Another viewpoint: New state law offers incentives for solar, wind energy


Fort Wayne Journal Gazette

Indiana poured 176.1 million metric tons of carbon dioxide into the atmosphere in 2019, eighth highest among all states, according to the U.S. Energy Information Administration – a disheartening statistic considering the societal costs and global instability resulting from human-caused climate change.

The federal agency said the Hoosier State generated just 10% of its electricity from renewable sources in 2021 and used four times more energy than was produced within the state that year. Improving those numbers begins with a focused approach.

State-level policies on wind and solar energy could help generate more electricity at a lower environmental cost in Indiana. A good start is Senate Enrolled Act 390, passed by the General Assembly in April and signed by Gov. Eric Holcomb two weeks later.

Under SEA 390, a Commercial Solar and Wind Energy Ready Communities Development Center will be established within the Indiana Office of Energy Development. The center will provide easily accessible information on permits required for commercial solar- and wind-power projects and work with local permitting authorities on such developments.

The bill requires the new center to create and administer a program to certify counties and municipalities as solar- and wind-energy ready communities, as long as they adopt regulations that include standards not more restrictive than those established by Indiana law.

The most interesting part of the new legislation allows the Office of Energy Development to create a Commercial Solar and Wind Energy Ready Communities Incentive Fund, although no appropriation of money was passed under SEA 390. If the fund is established and there is a sufficient balance, the Office of Energy Development may authorize a county or municipality to receive from the fund $1 per megawatt hour of electricity generated by the project over a period of 10 years.

“It’s a good thing,” Kerwin Olson, executive director of the Citizens Action Coalition, told The Journal Gazette. “It puts in place a policy that is showing support for clean energy. It loops in the Office of Energy Development, and opens the door for some incentives for those communities to get in the game.

“I don’t know how much opportunity there is to capture federal funding for that type of program, but at least the Office of Energy Development is on notice to get something going in that regard and keep its eye out for those possible dollars that may be out there.”

Rep. Carey Hamilton, D-Indianapolis, co-sponsored SEA 390 in the Indiana House.

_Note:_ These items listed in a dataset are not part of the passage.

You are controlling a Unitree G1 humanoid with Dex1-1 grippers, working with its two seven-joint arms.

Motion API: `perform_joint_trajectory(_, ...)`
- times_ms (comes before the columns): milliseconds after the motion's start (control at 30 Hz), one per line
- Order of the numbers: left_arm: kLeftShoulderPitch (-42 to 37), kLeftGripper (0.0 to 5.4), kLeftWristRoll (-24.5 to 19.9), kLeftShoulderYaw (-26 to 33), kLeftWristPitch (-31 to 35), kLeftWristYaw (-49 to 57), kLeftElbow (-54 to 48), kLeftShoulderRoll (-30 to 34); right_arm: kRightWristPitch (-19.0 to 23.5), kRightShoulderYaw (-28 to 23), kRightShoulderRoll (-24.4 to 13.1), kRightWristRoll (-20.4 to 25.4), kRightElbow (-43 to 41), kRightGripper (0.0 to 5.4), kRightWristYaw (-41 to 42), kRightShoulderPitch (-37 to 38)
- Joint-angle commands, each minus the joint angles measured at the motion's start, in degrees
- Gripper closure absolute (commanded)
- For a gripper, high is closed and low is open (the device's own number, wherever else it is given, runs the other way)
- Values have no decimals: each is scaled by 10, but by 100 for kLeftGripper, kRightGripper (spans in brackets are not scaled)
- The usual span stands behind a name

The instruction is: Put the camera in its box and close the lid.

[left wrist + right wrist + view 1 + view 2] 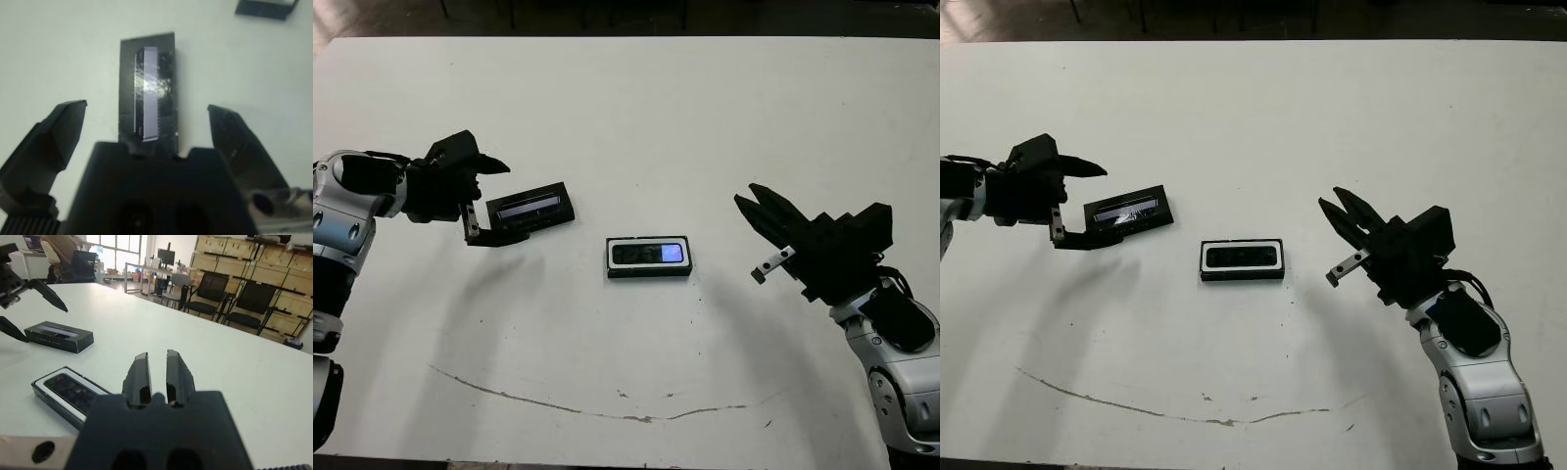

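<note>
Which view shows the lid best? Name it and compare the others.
The left wrist view: the lid fills the middle between open fingers, silvery strip clear. Both eye views show it small; the right wrist view shows it low, side-on.

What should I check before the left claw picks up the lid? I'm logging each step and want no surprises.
1. Camera seated in the box: ok, it lies inside the white lining.
2. Left claw open: ok, fingers spread either side of the lid's near end.
3. Lid free on the table: ok, strip side up, apart from the box.
4. Right claw out of the way: ok, shut, off to the box's right.
5. Fingers touching the lid: cannot tell.
</note>
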Motion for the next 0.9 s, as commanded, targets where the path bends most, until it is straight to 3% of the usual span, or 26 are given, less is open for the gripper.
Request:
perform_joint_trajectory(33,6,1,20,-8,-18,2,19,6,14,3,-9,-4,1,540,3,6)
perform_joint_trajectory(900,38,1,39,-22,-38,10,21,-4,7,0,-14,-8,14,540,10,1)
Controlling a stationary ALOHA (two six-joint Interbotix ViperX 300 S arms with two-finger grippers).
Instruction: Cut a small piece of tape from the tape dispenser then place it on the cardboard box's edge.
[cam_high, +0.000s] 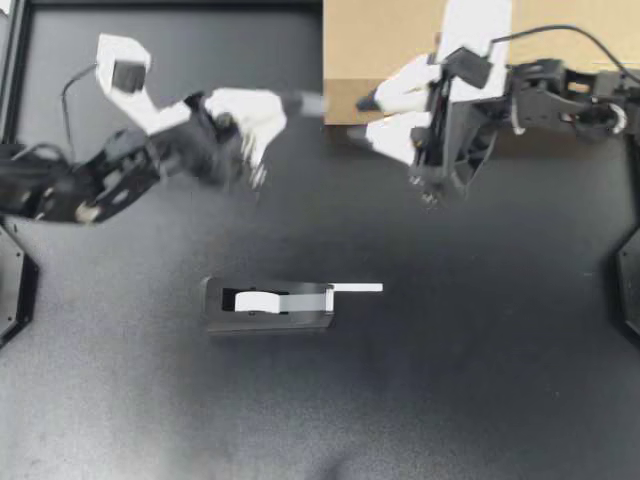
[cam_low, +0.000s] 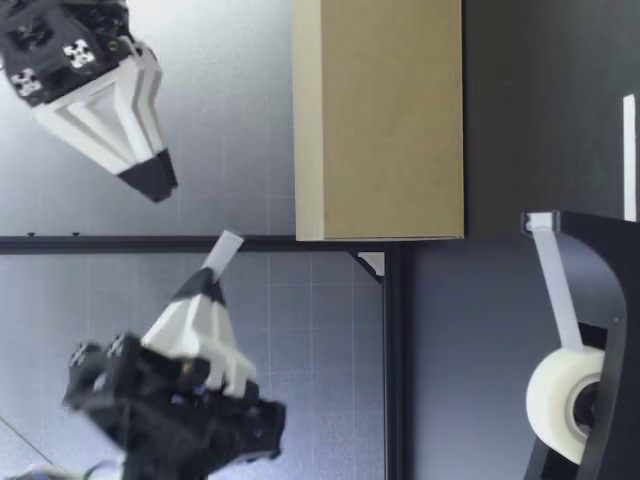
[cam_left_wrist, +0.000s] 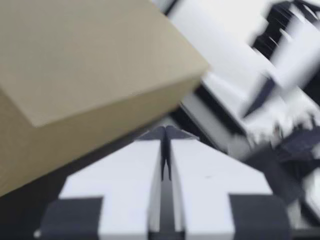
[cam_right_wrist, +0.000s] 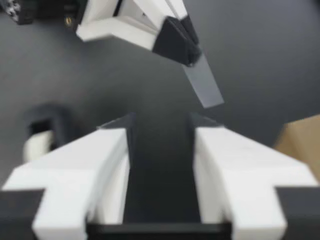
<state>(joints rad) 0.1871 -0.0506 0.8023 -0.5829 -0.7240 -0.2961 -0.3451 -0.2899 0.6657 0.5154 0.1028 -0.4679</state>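
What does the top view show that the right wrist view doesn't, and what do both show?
Only the top view shows the tape dispenser end to end, with a free strip sticking out past its end. Only the right wrist view looks along my right gripper, showing nothing between its open fingers. Both show my left gripper shut on the cut tape piece, ahead of my right gripper, and part of the cardboard box.
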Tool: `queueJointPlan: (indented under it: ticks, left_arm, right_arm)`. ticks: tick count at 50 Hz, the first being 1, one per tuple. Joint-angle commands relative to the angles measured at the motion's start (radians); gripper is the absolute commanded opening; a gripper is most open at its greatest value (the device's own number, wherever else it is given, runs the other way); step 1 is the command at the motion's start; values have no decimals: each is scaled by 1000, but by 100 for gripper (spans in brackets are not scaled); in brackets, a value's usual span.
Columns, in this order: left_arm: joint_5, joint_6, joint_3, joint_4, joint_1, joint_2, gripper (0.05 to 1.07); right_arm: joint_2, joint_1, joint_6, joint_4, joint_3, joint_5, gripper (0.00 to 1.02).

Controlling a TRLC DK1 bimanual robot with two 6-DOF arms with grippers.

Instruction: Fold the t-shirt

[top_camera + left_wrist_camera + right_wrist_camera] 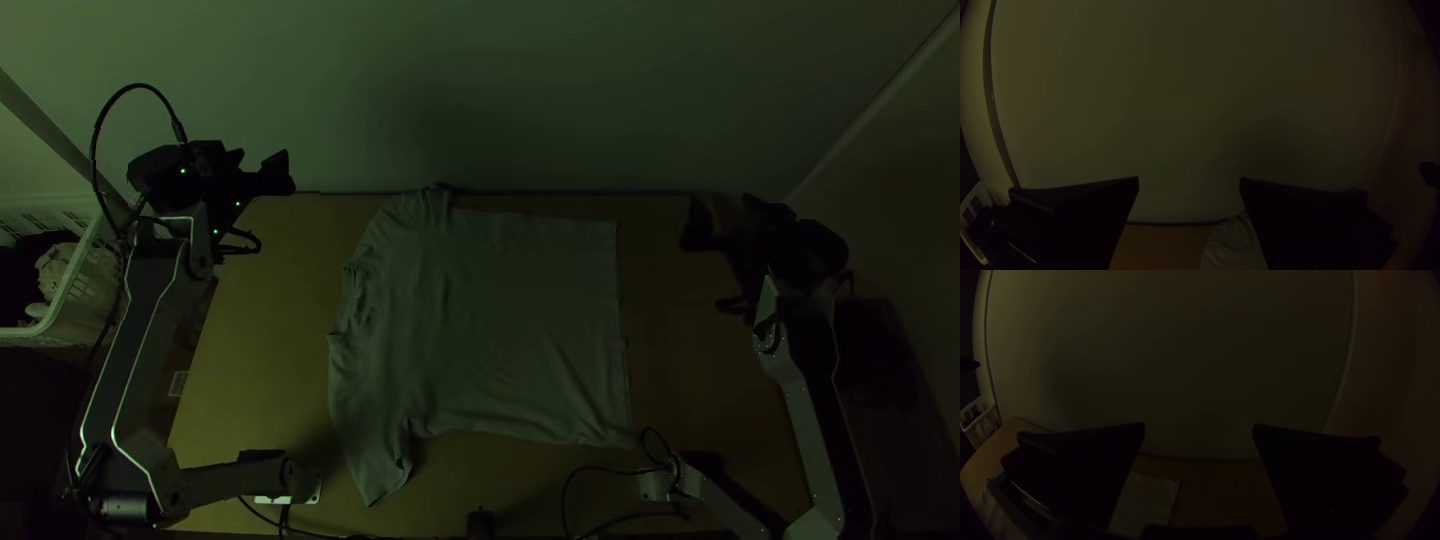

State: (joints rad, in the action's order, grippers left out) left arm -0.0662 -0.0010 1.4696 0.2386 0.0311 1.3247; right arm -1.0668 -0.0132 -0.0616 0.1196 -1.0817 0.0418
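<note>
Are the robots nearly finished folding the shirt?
No, the folding doesn't look started. The t-shirt is already laid out mostly flat, with its collar toward the left arm's side and the near sleeve sticking out. Nothing is in hand: the left gripper and right gripper are open and empty. All the folds seem left to do.

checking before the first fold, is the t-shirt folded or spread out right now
Spread, with some wrinkles: in the top view the t-shirt lies open across the table, its body and straight hem laid out.
</note>
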Motion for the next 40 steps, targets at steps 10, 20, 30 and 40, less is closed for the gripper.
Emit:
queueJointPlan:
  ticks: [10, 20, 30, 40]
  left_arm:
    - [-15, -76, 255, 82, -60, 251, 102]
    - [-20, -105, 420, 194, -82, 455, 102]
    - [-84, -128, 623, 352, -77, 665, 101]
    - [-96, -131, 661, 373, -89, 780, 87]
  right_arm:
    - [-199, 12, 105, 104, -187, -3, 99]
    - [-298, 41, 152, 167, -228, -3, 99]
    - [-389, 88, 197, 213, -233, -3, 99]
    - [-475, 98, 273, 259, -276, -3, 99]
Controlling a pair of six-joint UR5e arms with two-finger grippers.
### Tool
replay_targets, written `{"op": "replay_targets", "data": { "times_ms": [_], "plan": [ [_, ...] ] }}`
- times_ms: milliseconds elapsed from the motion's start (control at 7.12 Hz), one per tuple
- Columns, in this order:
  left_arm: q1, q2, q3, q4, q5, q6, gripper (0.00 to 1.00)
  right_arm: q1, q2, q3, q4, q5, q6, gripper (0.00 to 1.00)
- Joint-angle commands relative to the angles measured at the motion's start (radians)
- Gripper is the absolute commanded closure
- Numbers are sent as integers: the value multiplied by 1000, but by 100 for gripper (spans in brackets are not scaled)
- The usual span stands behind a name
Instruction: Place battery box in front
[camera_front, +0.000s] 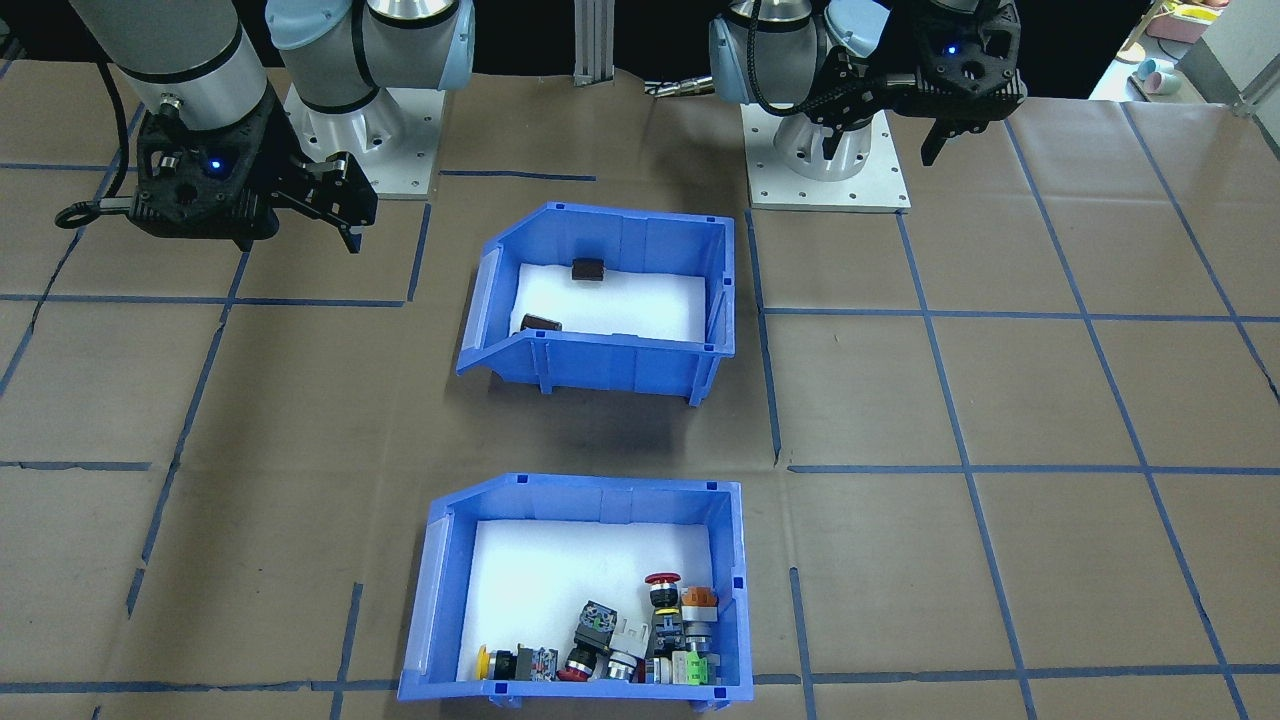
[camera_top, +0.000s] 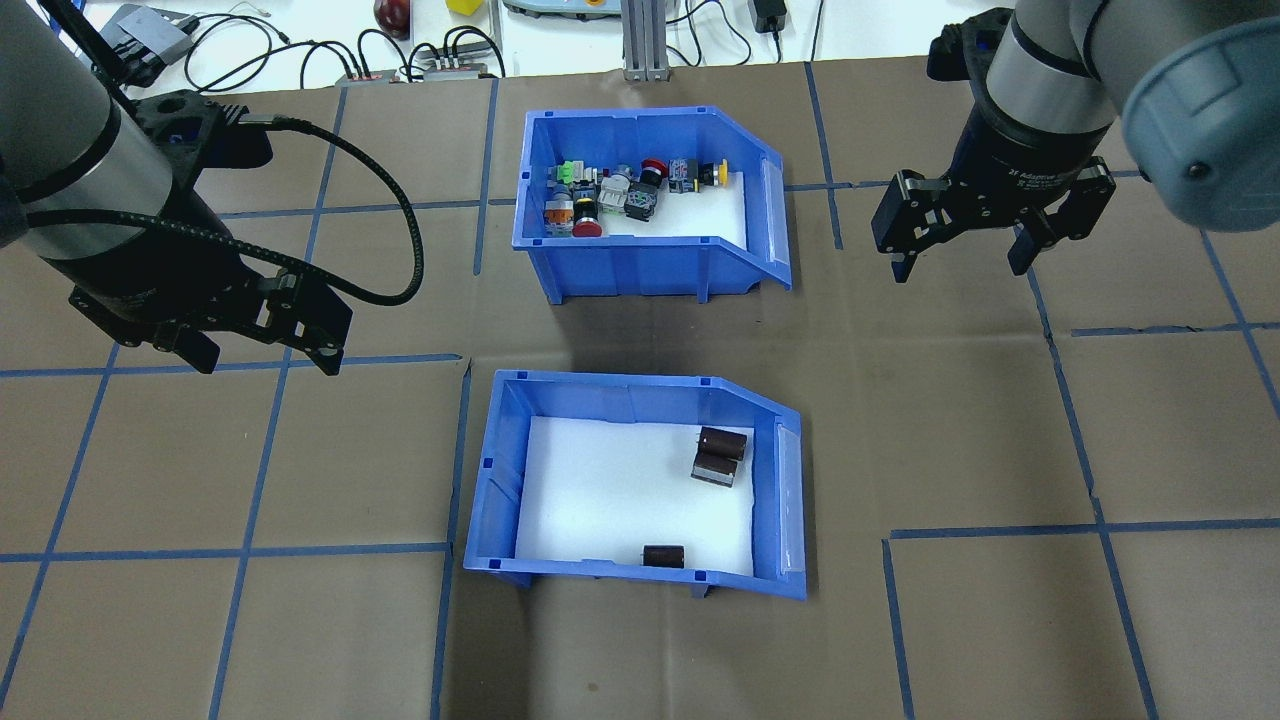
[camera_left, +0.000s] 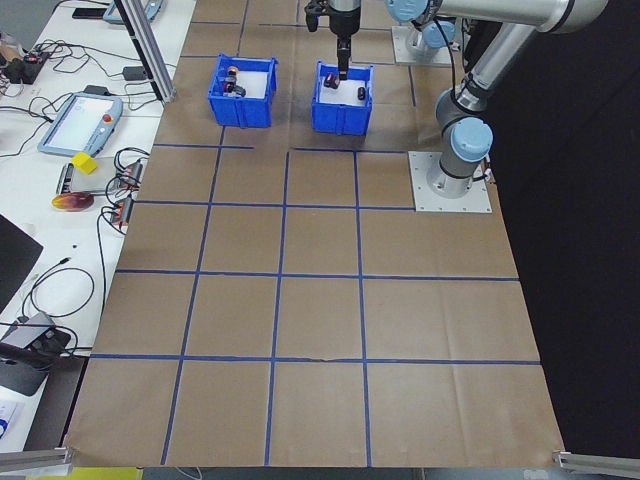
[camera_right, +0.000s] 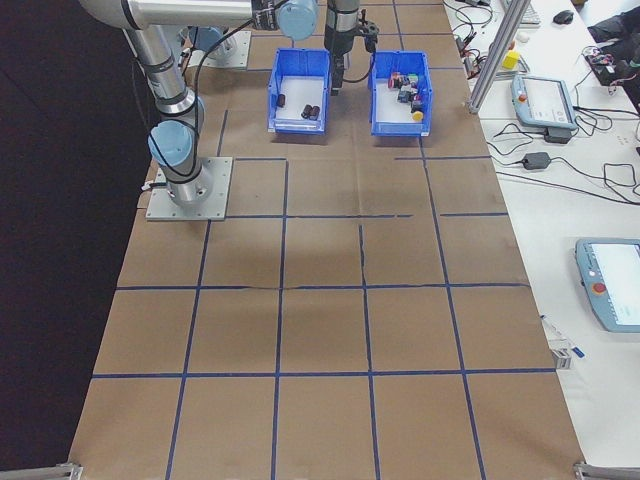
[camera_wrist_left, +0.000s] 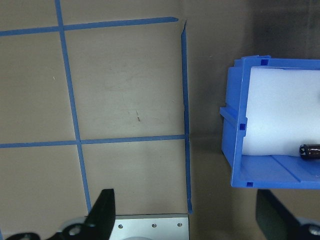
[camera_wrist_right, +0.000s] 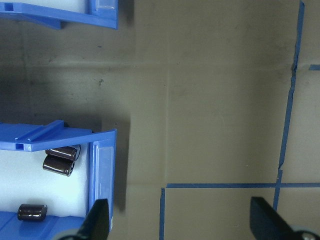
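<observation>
Left claw (camera_top: 262, 352) open, battery box (camera_top: 620, 578) apart, to its right.

The overhead view looks forward and down from behind the robot, fairly close, taking in both bins on the table (camera_top: 300, 620). The front-facing view looks steeply down from the opposite side, with the arm bases along its top edge, so the same two bins appear in reversed order. The two side views stand far back at either end of the table and look along it; the bins are small at the far end in both. Each wrist camera points straight down from close up: the left one catches a corner of the battery box (camera_wrist_left: 240, 145), the right one its open front (camera_wrist_right: 102, 175)
</observation>
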Motion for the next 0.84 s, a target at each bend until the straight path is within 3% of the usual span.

She said it’s an answer to the groundswell of concern about renewable energy projects in recent years that has led 30 of the state’s 92 counties to pass ordinances banning or restricting solar and wind arrays within their boundaries.

“Moving forward, this is one way to help those communities to maybe rethink decisions they made, in particular, because there is potentially an incentive,” she said.

Moving forward, the new legislation looks to better define siting for future renewable Indiana energy projects, and make them a bit easier to accomplish.